Nesse sentido, se deve buscar um critério metodológico que esteja aberto ao mundo fático, para que o método não se faça uma verdade absoluta, contudo esteja submetido à avaliação da casuística proporcionada pelos fatos advindos de todas as esferas da realidade, sendo, portanto, a imposição dos casos concretos uma conditio sine qua non para a apuração metodológica através da depuração das regiões ônticas[2] em bases lógicas: o espírito da sociedade não reside em um plano metafísico, mas no orbe cognitivo do ser humano, pois será o seu gênio criativo[3] que deverá superar o caos do “mundo da vida” [4], dando sentido a este mundo através da produção de formas lógicas, materializadas na consciência do indivíduo para apreender aquilo apresentado pela sociedade através da seara política, econômica, antropológica, ética, moral e jurídica.
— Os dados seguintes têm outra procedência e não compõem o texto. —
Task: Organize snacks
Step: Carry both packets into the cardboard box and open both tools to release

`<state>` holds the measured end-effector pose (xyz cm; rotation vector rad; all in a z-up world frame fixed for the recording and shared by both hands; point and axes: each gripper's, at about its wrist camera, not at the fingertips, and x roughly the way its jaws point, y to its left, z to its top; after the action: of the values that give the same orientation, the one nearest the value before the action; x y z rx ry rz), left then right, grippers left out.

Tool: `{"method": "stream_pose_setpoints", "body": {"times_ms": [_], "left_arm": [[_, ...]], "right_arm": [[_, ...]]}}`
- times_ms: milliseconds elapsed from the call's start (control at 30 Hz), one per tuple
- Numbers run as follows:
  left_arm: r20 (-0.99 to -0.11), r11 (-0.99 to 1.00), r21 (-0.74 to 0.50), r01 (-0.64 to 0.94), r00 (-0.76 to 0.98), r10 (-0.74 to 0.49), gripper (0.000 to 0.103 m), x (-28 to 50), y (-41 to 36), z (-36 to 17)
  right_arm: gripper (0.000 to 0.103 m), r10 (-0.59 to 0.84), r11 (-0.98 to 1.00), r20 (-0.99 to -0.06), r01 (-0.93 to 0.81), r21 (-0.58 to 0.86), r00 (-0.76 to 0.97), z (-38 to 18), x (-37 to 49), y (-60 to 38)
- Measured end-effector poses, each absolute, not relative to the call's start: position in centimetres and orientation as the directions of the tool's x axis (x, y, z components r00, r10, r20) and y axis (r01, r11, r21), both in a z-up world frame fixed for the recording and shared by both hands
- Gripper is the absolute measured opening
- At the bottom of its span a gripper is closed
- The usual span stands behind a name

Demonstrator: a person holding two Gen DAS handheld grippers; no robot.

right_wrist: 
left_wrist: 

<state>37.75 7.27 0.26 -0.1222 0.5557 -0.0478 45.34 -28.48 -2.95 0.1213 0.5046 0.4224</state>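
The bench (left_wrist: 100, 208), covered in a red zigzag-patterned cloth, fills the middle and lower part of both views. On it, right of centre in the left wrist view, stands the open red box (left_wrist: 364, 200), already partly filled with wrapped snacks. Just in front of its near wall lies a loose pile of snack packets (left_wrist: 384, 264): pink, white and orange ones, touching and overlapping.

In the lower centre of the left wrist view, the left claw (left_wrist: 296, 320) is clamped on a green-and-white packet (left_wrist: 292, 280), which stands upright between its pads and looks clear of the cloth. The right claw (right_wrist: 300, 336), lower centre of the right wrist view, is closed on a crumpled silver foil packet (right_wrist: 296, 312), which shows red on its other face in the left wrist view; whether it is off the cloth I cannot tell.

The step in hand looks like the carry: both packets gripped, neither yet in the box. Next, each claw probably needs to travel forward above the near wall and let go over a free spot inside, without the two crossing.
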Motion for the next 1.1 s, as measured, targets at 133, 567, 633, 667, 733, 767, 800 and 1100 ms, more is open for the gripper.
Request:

O trajeto percorrido pela consciência, leva o ser humano a aproximar-se, conforme ensina Paulo de Barros Carvalho, “das instâncias cognitivas do saber”[5]. Preleciona o ilustre mestre:

“Bem, o conhecimento pode ocorrer mediante qualquer das modalidades formais de consciência: a percepção, a sensação, a lembrança, as emoções, a imaginação, a vontade, o pensamento (ideias, juízos, raciocínios, sistemas), o sonhar, o alimentar esperanças, etc. Consubstancia-se na apreensão do objeto mediante ato específico e forma correspondente. É preciso salientar, contudo, que há meios mais ou menos eficazes para que se dê o fenômeno de absorção. Sempre lembrando que, vezes sem conta, o objeto é aprisionado por atos competentes, mas, por uma série de motivos sobre os quais especula a psicologia individual, ele permanece latente, oscilando em camadas inferiores do nosso espírito, que poderíamos chamar de “saberes inconscientes”. Por variadas contingências existenciais, esses objetos não são conduzidos imediatamente à plataforma da consciência, o que não significa dizer que não tenham sido adequadamente capturados ou que inexistem como conhecimento. Nossas vivências pessoais atestam circunstâncias desse tope, com muita reiteração. Num átimo, são eles alçados à condição de objetos sobre os quais temos consciência, conquanto saibamos que já estavam depositados nos misteriosos arquivos situados em camadas inferiores do nosso espírito.”[6]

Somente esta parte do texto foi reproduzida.